I'm often called on to describe (often, defend) why I think Unix, and Unix tools, are better than the more popular alternatives. The point I always try to make is that Unix is an expert system, meaning it takes expertise to use it, and because of the richness and complexity of the system, there's always something more to learn. For a beginner, they're a pain to use because there's such a steep learning curve. But once you've learned enough to go forward, it is much easier to apply what you've learned to new, unique, and difficult tasks that are impossible in the simpler, restrictive box that a non-expert system places you in. Pynchon is the literature version of an expert system. It's a lot of work just to read it, but it's obvious once you do that not only have you gotten something unique out of it, you will get much, much more when you read it again.
The next book I read was The Time Traveller's Wife, and I enjoyed it so much, I was tempted to start reading it all over again right after I finished it. Not because a second read would be all that much more revealing, but because I wanted to be back in the world of Henry and Clare. It was the perfect antidote to Against the Day, yielding rich rewards with the simple effort of reading.

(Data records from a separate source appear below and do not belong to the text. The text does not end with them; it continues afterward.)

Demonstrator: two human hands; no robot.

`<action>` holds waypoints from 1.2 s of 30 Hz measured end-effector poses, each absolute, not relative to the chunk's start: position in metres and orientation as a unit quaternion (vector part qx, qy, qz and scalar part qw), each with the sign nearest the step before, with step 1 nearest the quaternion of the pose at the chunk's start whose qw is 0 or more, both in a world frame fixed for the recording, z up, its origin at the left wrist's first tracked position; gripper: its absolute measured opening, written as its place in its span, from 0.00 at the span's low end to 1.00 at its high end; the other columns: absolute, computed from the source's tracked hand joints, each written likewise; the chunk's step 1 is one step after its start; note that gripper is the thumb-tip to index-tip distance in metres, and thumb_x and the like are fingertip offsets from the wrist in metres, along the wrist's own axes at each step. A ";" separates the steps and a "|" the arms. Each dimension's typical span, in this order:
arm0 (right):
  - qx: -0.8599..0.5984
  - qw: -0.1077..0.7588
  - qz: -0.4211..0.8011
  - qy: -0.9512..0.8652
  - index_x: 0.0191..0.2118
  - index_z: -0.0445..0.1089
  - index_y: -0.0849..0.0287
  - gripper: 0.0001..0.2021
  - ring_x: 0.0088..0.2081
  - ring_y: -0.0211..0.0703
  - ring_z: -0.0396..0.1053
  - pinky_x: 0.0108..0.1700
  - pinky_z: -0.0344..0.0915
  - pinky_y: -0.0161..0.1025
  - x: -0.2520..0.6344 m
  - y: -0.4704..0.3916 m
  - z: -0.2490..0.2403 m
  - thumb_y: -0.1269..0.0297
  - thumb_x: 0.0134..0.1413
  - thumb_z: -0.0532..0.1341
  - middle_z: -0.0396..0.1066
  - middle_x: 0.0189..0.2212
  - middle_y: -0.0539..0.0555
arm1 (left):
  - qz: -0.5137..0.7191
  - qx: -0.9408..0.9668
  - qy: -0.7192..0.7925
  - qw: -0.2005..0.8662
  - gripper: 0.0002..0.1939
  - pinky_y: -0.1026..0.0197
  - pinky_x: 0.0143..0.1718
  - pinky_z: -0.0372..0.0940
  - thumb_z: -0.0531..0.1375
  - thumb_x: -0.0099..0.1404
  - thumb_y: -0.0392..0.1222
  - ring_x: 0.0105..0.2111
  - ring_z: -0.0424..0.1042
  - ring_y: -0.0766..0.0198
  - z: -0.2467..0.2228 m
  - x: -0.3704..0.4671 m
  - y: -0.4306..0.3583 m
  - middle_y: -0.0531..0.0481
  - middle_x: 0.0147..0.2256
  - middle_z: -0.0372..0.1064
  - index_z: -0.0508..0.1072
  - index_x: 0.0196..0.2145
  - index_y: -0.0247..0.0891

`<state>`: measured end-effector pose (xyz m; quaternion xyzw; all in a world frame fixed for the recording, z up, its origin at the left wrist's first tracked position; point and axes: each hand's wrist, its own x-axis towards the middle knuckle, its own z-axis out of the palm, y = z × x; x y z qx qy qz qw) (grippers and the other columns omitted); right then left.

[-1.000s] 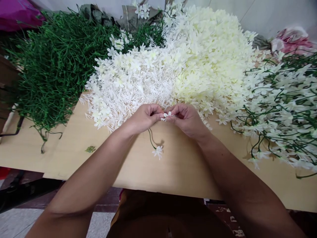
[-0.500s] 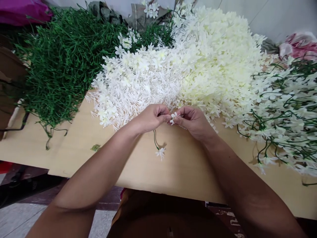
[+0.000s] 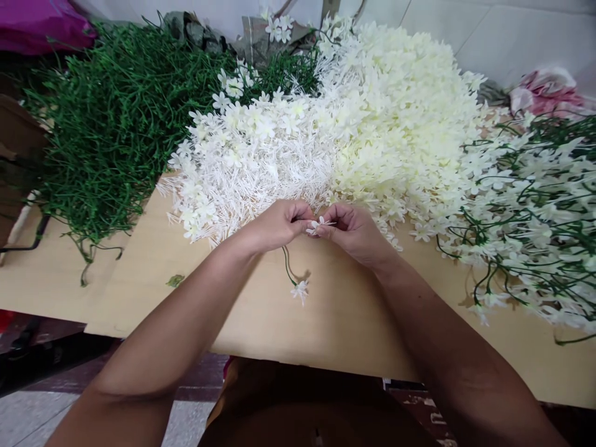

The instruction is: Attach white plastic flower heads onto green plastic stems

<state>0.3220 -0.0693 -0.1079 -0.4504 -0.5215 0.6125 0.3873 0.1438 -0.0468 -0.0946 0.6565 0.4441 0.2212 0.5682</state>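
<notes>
My left hand and my right hand meet over the board, just in front of the white pile. Between their fingertips is a small white flower, pinched by my right hand. My left hand is closed on a green stem, which hangs below it and ends in another white flower. The upper part of the stem is hidden by the fingers.
Green stems are heaped at the left, white and yellowish flowers at the centre back. Flowers on green stems lie at the right. A brown board covers the table; a pink-and-white cloth sits at the back right.
The flower between my fingertips has tilted and now shows more from its side. The whole view has shifted slightly, and both hands still meet at the same spot.
</notes>
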 end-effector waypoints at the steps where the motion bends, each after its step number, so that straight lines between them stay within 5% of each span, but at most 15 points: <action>1: -0.444 0.394 0.621 -0.511 0.25 0.67 0.58 0.24 0.28 0.37 0.72 0.35 0.70 0.38 0.323 -0.069 -0.108 0.47 0.31 0.76 0.71 0.23 0.48 | 0.221 0.658 0.434 0.575 0.07 0.66 0.25 0.50 0.60 0.59 0.40 0.22 0.55 0.72 -0.095 0.142 -0.046 0.57 0.21 0.60 0.70 0.26 0.35; 7: -0.411 0.422 0.665 -0.459 0.27 0.69 0.57 0.22 0.27 0.35 0.72 0.38 0.74 0.39 0.329 -0.066 -0.111 0.51 0.32 0.77 0.72 0.23 0.46 | 0.199 0.681 0.413 0.572 0.14 0.65 0.24 0.49 0.60 0.62 0.50 0.21 0.52 0.71 -0.087 0.139 -0.046 0.58 0.18 0.53 0.72 0.26 0.36; 23: -0.421 0.357 0.644 -0.530 0.23 0.67 0.58 0.22 0.27 0.37 0.72 0.32 0.67 0.35 0.328 -0.063 -0.109 0.50 0.31 0.76 0.73 0.21 0.48 | 0.228 0.647 0.398 0.610 0.09 0.66 0.31 0.58 0.58 0.62 0.35 0.25 0.62 0.71 -0.094 0.147 -0.050 0.55 0.23 0.64 0.70 0.23 0.35; 36: -0.466 0.395 0.595 -0.522 0.23 0.65 0.57 0.21 0.27 0.38 0.72 0.33 0.68 0.38 0.315 -0.072 -0.110 0.50 0.36 0.74 0.73 0.22 0.48 | 0.199 0.642 0.374 0.640 0.12 0.65 0.32 0.58 0.61 0.59 0.47 0.26 0.62 0.70 -0.096 0.140 -0.045 0.55 0.24 0.65 0.70 0.25 0.35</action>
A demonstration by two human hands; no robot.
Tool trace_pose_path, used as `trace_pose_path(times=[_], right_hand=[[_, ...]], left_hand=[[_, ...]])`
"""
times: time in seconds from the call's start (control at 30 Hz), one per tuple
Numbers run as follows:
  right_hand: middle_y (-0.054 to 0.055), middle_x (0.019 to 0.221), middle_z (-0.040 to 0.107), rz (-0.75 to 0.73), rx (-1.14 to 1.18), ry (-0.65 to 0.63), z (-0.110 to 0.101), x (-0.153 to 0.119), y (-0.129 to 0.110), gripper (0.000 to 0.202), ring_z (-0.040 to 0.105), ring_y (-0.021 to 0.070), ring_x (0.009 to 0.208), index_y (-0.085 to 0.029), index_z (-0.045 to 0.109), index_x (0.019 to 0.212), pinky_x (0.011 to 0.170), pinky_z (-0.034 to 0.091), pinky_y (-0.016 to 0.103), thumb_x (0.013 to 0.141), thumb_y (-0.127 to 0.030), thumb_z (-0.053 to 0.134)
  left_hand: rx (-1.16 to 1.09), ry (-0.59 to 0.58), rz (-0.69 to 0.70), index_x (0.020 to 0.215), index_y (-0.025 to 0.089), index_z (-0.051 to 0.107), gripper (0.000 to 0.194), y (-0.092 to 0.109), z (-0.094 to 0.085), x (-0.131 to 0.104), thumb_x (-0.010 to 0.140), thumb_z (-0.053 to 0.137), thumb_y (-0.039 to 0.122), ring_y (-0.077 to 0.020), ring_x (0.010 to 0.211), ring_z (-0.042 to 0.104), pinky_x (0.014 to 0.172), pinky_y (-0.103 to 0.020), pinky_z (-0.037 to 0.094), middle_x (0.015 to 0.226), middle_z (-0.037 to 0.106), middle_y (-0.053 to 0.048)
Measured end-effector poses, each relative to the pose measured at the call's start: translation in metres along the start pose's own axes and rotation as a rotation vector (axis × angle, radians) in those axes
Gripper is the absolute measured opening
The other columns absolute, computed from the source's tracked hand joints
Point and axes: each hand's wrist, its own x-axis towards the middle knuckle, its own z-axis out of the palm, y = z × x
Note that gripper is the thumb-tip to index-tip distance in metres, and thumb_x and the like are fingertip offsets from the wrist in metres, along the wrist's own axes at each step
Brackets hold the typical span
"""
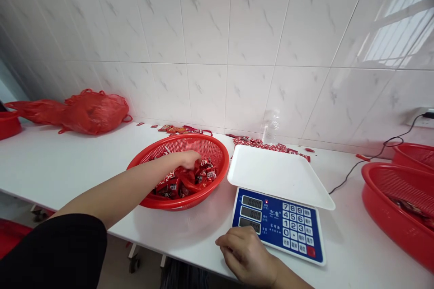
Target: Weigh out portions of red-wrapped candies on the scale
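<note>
My left hand [190,159] reaches down into a red perforated plastic basket [217,144]. Small red wrapped packets [173,187] lie in it, along with some thin red plastic. The fingertips are buried among these, so I cannot see whether they grip anything. My right hand [249,253] is loosely curled at the table's front edge, with nothing visible in it. It overlaps the lower left corner of a blue-fronted digital scale [274,239]. A bare white weighing tray [274,171] tops the scale, and its upper display reads zeros.
Red packets [278,146] are scattered along the tiled wall, near a clear plastic container [271,126]. Filled red plastic bags [95,113] sit at the back left. Another red basket [389,207] stands right, with a black cord [369,160] behind it.
</note>
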Motion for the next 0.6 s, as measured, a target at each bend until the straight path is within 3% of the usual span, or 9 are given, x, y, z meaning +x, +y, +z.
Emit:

I finished the month out with Peter Hessler's memoir of his time teaching with the Peace Corps in China. I'd read some of his writing in The New Yorker and was a little worried that the book might seem too much like a series of columns in book form, but that wasn't the case at all. The Hessler who starts the book upon arriving in China is very different from the guy at the end, and the journey from one to the other was very entertaining. I also feel like I learned something about what makes China so different from the United States. The way the Chinese government deals with their own troubled history and the conflict between "Communisim with Chinese Character" and capitalism is pretty interesting when viewed from a rural backwater like the small town Hessler taught in.